1\. When you are the smartest in the room, you can get away with 40 hours
because what you produce in 40 hours will be orders of magnitude ahead of what
a normal guy produces in 80 hours. Trouble comes when you start being part of
super smart teams (mine has about 9 engineers sharing around 150 years of
systems/db building expertise amongst them). Here 40 hours gets you only to
the 'achieved level'. For some people this is not good enough, especially if
they come from a continuous string of 'excelled levels'.

2\. I am not paid to do 40 hours of work. I am paid to get things done. Some
things are automatable (which we do) but a lot of things require NLP and is
hard to automate. These we do manually. They add up.

3\. It is VERY hard to hire good senior engineers. My company (Amazon) pays a
ton of money, has offices in great cities but still we find hiring hard. This
means you won't be offloading a bunch of those anytime soon and to be
competitive, you have to do this.

4\. Many of us do this not out of coercion, but because we want to. I
personally have a set of goals, own a bunch of stuff that I really want to get
done. 8 hours is not enough.

5\. As you grow senior, you spend a ton of time co-ordinating work. This means
unless you dedicate time before and after regular office hours, you personally
aren't going to get coding done. And somethings require your personal
coding/debugging effort - no way around it.

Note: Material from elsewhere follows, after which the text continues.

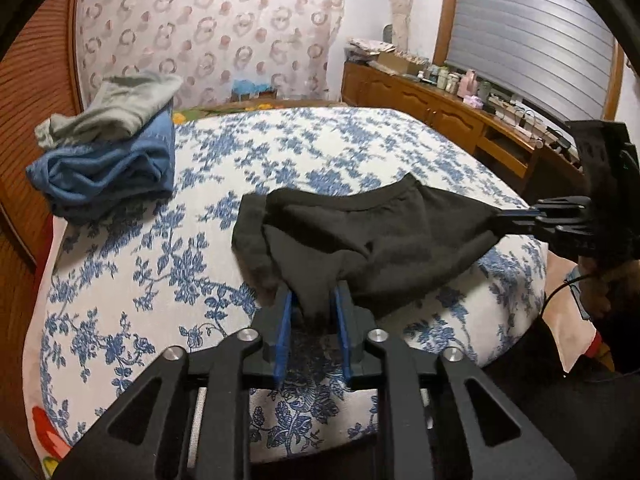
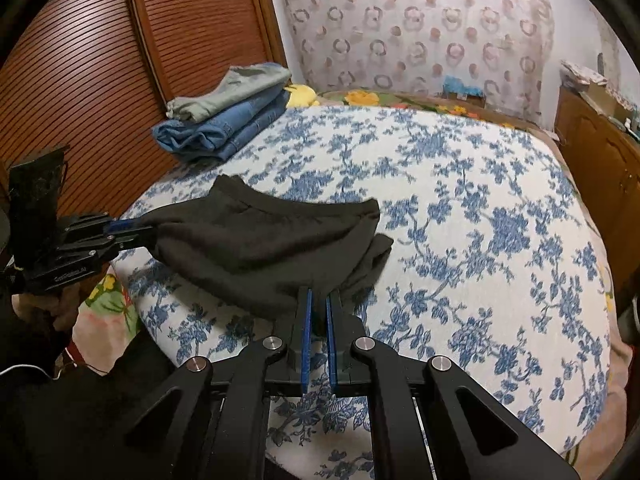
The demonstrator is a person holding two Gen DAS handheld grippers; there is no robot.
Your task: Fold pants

Family setup is personal: At least in my case, thankfully my wife chose to be
a home maker and a full time mom. This frees up a lot of my responsibilities
and allows me to focus harder on my job for the betterment of the family as a
unit. YMMV.

EDIT: I always plug my team, so will do it again here. We are hiring. If you
want to work with world class engineers in a great & growing service (AWS
DynamoDB) - PM me. I chose this for the learning and no regrets till date.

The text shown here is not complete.